Uma categoria adicional pode, por exemplo, se basear na análise físico-química das pinturas e das gravuras. Para as primeiras, são consideradas a composição dos pigmentos e os processos tafonômicos; para as segundas, somente contam as deposições posteriores ao ato da gravação. Esta abordagem considera, portanto, a tabela dos elementos químicos como uma série de atributos possíveis. A identificação de cada elemento na composição dos grafismos fornece uma série de informações para as construções arqueológicas. Eventual e idealmente, pode identificar elementos traços recorrentes que facilitam as comparações entre sítios.

Os principais defensores deste tipo de análise avançam o caráter objetivo dos resultados, contrapondo a parcialidade dos critérios que serviram à definição de estilos. Em diversas ocasiões, conflitos importantes surgiram da intransigência respectiva de ambos os campos (ZILHÃO, 1995).

Outra solução consiste em definir atributos geométricos. Em 1999, Juan Maria Apellániz e Félix Calvo Gómez se aproximaram das representações de cavalo, classificadas no Estilo III e IV de Leroi-Gourhan, e analisaram a variabilidade estatística dos certos traços presentes nestas figuras – entre outros, a famosa curva cervico-dorsal. Concluíram na ausência de um padrão de variação entre os estilos, mesmo quando existem sobreposições indicando uma sequência.

La estratificación de figuras rupestres en algunas zonas muestra que las de mayor grado de complicación son posteriores a las de menor complicación. Pero esta estratificación se presenta en muy contados casos y en muy contados lugares. De este modo no es posible establecer una secuencia de cambios repetida sistemáticamente em todas las regiones por las que se extiende este arte (APELLÁNIZ; GÓMEZ, 1999, p. 337).

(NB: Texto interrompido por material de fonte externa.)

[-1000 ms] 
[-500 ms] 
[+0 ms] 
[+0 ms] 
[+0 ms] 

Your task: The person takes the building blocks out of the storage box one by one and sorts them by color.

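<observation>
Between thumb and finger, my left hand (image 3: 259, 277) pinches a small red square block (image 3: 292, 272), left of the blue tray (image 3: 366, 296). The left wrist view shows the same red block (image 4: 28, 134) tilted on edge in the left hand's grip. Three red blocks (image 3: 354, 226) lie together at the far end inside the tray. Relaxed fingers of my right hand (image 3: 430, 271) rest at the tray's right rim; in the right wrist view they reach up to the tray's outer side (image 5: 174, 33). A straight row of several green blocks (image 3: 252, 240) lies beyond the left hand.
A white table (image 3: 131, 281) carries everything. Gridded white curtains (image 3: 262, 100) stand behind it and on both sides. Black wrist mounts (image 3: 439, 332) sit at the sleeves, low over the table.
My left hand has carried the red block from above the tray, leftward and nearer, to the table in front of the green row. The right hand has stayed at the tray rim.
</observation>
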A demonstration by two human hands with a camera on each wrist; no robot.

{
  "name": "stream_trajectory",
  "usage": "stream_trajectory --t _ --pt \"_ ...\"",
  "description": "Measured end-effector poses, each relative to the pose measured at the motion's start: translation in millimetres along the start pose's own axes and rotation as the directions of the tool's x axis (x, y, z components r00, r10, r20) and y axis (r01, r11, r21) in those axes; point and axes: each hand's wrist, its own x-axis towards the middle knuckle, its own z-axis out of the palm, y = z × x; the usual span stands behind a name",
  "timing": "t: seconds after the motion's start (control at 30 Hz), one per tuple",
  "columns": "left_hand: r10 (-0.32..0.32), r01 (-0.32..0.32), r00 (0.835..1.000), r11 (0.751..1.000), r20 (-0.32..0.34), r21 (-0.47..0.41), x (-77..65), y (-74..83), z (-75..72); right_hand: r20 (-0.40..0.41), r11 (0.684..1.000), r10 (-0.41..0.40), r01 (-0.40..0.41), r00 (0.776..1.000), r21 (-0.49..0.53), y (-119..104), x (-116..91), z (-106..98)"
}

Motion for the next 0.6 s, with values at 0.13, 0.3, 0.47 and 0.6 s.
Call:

Em todos os casos, estas abordagens permitem uma multiplicação das abordagens sobre um mesmo conjunto de dados. Como não é possível, nem desejável, estabelecer uma hierarquia entre eles, todos devem ser investigados ao mesmo nível e comparados entre si. O ponto comum a todos resta na noção de atributo, entendido como uma característica distinta e individual de um artefato, que não pode mais ser subdividida.

de pesquisa em arte rupestre permitem reavaliar a validade das observações baseadas apenas em critérios estilísticos. Confrontam, ultimamente, estas categorias com classes desenvolvidas a partir da correlação matemática ou da correspondência lógica entre outras variáveis.

O principal problema, neste ponto, consiste na forma com a qual as diversas abordagens estão combinadas umas com as outras. Está subentendida a hipótese segundo a qual, para serem válidos, os diversos tipos de categorias devem corresponder de alguma maneira. Porém, não está claro se uma padronização nas variáveis químicas deve implicar uma padronização geométrica ou geográfica.

Numerosos trabalhos mostram que há possibilidade de grande variabilidade nos objetos utilizados como referenciais identitários. No seu estudo dos sistemas técnicos das sociedades Anga, na Nova Guineia, Pierre Lemmonier mostrou a dificuldade de estabelecer uma recorrência total de todas as variáveis na definição do estilo. Espacialmente, certos objetos permitem identificar os grupos, enquanto outros – tão importantes quanto os primeiros – fazem outros tipos de associações (LEMMONIER, 1986). Mostrou, finalmente, que o estilo não pode ser desatado da constante reformulação das interações entre os indivíduos e os grupos, uma ideia também presente nos trabalhos de Wobst e Wiessner.